EXERCISE OBJECTIVE:
Please copy out every line in the records below that includes the word "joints".

EXCERPTED DATA:

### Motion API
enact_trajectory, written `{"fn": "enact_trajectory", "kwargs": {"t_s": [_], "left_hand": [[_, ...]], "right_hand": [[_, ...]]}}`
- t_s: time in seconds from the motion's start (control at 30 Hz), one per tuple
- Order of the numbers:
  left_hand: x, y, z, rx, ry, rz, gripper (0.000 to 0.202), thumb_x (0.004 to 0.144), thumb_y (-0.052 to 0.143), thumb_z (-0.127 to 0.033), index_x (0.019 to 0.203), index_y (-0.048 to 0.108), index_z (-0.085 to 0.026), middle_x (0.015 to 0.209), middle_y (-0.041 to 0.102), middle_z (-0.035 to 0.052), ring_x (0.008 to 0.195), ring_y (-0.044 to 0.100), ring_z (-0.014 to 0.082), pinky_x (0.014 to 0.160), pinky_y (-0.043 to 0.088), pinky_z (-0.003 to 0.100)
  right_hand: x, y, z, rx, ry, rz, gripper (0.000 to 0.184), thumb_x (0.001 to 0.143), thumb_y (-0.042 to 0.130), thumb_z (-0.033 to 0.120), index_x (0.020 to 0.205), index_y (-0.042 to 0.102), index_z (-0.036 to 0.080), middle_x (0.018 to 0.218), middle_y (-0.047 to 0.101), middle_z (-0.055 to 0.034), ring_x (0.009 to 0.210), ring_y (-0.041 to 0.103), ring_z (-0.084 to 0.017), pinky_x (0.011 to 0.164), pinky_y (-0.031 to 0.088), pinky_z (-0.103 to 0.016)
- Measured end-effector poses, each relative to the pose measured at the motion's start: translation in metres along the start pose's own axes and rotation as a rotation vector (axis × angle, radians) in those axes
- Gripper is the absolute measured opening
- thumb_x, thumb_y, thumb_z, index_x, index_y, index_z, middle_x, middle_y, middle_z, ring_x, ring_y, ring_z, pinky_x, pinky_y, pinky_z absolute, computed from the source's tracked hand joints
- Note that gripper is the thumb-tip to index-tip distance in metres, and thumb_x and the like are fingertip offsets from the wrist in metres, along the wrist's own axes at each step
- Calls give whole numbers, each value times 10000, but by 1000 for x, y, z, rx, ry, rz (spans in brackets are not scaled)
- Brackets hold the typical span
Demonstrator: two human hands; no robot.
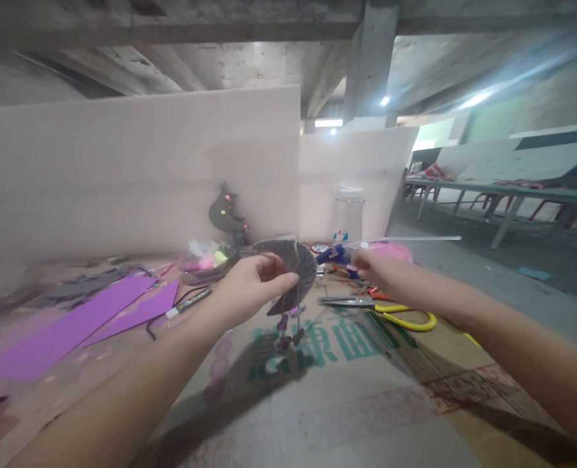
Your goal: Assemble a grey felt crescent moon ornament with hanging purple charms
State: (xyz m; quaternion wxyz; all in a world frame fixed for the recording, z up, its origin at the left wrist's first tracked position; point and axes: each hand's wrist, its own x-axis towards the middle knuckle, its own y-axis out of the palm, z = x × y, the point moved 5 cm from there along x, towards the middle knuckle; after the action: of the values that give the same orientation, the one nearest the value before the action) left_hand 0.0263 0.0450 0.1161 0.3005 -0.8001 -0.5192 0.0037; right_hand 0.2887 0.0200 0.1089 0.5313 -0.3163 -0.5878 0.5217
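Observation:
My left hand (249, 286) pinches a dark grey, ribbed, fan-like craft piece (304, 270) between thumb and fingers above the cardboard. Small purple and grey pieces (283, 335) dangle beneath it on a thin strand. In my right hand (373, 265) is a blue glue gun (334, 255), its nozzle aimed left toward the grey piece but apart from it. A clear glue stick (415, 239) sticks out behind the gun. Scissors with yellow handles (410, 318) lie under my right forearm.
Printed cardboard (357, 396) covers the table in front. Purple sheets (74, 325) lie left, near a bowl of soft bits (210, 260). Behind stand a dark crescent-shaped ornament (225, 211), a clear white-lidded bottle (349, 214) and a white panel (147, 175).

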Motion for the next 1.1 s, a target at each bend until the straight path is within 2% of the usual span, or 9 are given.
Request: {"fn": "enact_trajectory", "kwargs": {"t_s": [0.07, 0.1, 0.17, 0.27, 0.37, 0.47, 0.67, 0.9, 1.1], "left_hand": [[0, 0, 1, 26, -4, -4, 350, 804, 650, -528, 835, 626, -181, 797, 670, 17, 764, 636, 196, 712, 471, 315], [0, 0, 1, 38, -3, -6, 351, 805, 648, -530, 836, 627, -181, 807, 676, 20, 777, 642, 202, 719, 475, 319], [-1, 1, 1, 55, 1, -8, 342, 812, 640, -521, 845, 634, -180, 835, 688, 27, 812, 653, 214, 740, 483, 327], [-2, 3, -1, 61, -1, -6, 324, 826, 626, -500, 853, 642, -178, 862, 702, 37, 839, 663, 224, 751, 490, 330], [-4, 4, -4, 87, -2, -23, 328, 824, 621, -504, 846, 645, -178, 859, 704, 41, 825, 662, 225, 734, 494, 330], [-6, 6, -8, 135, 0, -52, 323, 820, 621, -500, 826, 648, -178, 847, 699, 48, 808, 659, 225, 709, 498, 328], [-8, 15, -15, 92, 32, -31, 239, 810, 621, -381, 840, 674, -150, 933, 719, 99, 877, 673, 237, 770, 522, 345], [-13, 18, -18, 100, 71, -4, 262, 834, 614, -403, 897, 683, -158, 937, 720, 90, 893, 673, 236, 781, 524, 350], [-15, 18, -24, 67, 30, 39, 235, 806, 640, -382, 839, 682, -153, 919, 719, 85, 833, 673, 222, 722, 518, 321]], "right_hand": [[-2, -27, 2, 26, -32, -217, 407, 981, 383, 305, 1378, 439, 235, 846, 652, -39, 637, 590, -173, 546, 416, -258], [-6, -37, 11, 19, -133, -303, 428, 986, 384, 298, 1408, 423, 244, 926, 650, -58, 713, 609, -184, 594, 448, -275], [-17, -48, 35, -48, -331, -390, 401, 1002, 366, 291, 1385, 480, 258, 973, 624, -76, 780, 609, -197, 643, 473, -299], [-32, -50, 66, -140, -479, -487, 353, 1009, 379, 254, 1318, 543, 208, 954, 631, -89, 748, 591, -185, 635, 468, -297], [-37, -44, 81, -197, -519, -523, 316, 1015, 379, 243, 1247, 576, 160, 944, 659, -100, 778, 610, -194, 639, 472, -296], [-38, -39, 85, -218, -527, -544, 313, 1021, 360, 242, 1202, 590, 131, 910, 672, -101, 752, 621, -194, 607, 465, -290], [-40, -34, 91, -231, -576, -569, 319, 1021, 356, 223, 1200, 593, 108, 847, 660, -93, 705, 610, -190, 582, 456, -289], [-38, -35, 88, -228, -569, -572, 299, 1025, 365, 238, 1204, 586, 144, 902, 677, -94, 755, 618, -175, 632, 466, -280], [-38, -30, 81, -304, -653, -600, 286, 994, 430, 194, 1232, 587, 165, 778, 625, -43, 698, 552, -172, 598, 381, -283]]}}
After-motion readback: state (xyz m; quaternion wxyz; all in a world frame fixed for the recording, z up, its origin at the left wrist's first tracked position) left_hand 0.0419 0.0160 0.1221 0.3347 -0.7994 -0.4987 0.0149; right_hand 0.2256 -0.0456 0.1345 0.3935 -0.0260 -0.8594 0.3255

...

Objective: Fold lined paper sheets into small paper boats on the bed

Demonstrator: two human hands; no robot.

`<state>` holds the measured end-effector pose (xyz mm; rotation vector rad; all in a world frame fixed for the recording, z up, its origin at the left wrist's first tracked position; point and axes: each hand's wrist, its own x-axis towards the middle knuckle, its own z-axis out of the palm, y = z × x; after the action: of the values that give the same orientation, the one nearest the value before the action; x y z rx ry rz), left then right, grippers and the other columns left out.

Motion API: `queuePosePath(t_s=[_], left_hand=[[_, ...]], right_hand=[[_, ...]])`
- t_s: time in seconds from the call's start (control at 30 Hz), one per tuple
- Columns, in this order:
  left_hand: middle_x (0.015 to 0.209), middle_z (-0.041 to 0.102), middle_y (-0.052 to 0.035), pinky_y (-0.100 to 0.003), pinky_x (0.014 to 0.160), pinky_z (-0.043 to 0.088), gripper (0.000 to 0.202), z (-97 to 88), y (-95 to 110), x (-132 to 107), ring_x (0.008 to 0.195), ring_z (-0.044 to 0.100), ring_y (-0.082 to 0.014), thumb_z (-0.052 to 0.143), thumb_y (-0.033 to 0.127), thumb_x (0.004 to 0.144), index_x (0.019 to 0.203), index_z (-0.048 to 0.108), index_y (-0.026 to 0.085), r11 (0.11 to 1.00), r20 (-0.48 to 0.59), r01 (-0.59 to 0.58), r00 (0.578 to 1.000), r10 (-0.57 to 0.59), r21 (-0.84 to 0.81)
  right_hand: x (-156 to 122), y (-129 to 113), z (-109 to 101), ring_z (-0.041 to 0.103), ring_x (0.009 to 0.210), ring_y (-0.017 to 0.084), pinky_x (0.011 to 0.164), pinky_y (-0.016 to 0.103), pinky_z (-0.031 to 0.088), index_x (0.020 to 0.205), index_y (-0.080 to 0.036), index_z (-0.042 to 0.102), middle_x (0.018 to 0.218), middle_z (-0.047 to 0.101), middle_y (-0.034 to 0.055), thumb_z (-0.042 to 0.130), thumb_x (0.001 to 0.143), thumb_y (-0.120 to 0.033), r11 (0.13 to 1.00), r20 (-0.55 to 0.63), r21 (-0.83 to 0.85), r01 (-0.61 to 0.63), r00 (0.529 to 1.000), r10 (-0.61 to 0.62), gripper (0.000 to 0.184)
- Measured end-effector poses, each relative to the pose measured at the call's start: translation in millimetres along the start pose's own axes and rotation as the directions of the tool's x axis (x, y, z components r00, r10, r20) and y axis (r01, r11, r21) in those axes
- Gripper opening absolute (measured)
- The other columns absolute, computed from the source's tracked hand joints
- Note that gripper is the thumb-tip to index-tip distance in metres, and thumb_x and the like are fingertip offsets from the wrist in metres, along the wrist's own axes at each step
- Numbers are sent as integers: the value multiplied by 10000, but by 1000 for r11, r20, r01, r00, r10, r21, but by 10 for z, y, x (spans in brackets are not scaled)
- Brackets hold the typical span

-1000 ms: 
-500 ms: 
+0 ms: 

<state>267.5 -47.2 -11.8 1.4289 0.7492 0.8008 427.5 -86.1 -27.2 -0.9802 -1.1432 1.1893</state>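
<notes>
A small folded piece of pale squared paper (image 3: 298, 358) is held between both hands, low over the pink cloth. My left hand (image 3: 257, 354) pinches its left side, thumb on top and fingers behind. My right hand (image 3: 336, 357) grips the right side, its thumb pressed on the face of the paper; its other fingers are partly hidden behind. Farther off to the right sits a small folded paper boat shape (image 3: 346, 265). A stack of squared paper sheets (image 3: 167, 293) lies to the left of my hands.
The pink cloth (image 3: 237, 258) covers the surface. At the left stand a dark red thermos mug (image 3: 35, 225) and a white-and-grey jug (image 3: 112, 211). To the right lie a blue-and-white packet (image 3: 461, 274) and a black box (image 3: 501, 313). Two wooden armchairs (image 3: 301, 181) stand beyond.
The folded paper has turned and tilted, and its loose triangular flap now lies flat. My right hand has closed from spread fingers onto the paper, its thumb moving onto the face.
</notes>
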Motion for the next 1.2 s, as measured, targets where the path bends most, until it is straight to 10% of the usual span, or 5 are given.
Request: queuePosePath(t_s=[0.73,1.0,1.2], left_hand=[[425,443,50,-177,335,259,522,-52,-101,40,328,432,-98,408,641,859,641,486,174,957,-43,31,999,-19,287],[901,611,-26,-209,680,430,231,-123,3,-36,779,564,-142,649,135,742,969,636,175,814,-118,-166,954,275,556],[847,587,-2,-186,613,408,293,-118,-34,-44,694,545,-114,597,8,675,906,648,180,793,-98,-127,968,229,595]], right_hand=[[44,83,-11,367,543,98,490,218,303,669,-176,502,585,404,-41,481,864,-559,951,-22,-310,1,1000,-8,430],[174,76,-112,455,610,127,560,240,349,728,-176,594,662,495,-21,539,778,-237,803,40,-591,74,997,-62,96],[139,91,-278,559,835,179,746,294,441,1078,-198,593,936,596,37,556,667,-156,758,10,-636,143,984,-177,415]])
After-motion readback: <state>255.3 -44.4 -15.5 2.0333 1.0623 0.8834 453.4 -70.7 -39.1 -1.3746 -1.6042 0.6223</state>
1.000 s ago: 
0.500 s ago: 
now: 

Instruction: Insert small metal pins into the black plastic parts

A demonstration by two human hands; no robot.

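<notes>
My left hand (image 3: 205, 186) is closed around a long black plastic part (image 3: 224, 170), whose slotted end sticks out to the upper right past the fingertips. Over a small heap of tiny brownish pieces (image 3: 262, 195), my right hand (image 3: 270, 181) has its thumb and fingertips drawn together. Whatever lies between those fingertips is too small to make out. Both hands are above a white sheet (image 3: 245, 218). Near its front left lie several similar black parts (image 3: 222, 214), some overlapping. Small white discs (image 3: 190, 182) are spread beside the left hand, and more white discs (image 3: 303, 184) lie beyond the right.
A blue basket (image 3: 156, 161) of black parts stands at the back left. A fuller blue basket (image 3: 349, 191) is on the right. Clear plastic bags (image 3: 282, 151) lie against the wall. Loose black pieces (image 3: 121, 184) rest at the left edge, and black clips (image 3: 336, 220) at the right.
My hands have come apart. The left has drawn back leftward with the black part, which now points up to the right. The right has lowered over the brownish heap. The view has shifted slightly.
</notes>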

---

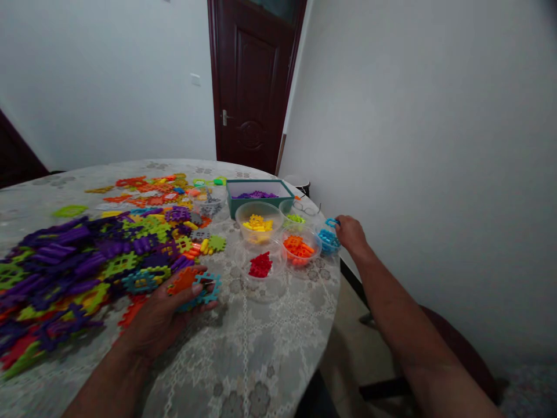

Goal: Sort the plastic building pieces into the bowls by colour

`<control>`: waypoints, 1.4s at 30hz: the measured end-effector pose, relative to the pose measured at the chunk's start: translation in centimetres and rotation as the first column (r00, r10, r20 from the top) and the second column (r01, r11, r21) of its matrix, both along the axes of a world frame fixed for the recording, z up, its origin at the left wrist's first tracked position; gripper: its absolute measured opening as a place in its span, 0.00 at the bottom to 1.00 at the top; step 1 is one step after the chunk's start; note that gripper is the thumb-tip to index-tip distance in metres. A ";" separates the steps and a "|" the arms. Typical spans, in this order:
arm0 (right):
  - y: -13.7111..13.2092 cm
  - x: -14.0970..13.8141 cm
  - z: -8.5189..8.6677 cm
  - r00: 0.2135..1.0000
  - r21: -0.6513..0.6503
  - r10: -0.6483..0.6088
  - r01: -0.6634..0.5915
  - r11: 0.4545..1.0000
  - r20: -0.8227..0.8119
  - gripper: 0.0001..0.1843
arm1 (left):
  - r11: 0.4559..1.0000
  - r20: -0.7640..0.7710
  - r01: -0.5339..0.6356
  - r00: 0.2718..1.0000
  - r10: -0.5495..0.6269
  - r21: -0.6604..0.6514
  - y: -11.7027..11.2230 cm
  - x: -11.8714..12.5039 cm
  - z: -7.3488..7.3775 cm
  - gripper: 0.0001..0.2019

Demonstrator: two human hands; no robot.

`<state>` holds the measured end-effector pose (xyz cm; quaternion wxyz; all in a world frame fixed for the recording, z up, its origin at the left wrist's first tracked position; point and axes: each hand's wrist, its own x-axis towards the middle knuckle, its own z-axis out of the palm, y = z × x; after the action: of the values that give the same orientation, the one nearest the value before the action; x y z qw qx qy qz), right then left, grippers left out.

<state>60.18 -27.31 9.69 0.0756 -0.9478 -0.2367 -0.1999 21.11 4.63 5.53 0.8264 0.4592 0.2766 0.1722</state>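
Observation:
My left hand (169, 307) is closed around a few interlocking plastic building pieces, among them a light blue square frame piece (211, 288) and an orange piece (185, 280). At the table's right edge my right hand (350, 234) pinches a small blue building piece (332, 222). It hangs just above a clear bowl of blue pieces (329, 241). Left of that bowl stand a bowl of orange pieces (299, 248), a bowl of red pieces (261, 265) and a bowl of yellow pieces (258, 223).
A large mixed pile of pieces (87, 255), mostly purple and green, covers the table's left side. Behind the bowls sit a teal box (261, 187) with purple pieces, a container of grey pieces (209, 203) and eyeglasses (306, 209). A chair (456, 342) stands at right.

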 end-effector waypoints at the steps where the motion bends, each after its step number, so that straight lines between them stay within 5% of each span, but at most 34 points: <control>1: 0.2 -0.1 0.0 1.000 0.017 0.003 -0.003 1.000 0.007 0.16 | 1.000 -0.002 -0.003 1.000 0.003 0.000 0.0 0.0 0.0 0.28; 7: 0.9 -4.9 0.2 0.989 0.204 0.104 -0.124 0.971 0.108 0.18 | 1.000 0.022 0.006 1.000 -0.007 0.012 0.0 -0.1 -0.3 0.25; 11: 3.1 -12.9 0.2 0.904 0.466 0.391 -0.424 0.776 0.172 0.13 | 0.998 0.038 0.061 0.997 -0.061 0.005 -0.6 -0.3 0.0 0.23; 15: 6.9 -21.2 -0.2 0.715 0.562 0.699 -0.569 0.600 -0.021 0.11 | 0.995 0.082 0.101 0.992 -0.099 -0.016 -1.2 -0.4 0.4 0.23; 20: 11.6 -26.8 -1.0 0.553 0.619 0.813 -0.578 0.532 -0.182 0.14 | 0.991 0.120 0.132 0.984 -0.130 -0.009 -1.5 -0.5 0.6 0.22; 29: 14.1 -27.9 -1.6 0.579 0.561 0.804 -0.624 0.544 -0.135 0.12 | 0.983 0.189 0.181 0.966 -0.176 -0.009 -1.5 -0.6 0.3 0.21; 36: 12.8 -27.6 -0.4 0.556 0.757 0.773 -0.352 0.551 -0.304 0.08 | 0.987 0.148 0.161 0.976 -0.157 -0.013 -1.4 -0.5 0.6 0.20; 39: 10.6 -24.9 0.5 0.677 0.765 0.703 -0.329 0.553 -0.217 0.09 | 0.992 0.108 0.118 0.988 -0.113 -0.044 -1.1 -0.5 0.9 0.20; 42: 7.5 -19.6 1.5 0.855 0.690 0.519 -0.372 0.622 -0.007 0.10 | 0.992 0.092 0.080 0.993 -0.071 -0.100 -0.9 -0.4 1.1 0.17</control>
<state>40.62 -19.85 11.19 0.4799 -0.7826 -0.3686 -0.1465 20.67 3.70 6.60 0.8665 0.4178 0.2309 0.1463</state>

YOUR RESPONSE:
- thumb_x, thumb_y, thumb_z, index_x, index_y, index_z, middle_x, middle_y, middle_z, ring_x, ring_y, ring_z, pinky_x, pinky_y, pinky_z absolute, computed from the source's tracked hand joints
- The other columns absolute, computed from the source's tracked hand joints

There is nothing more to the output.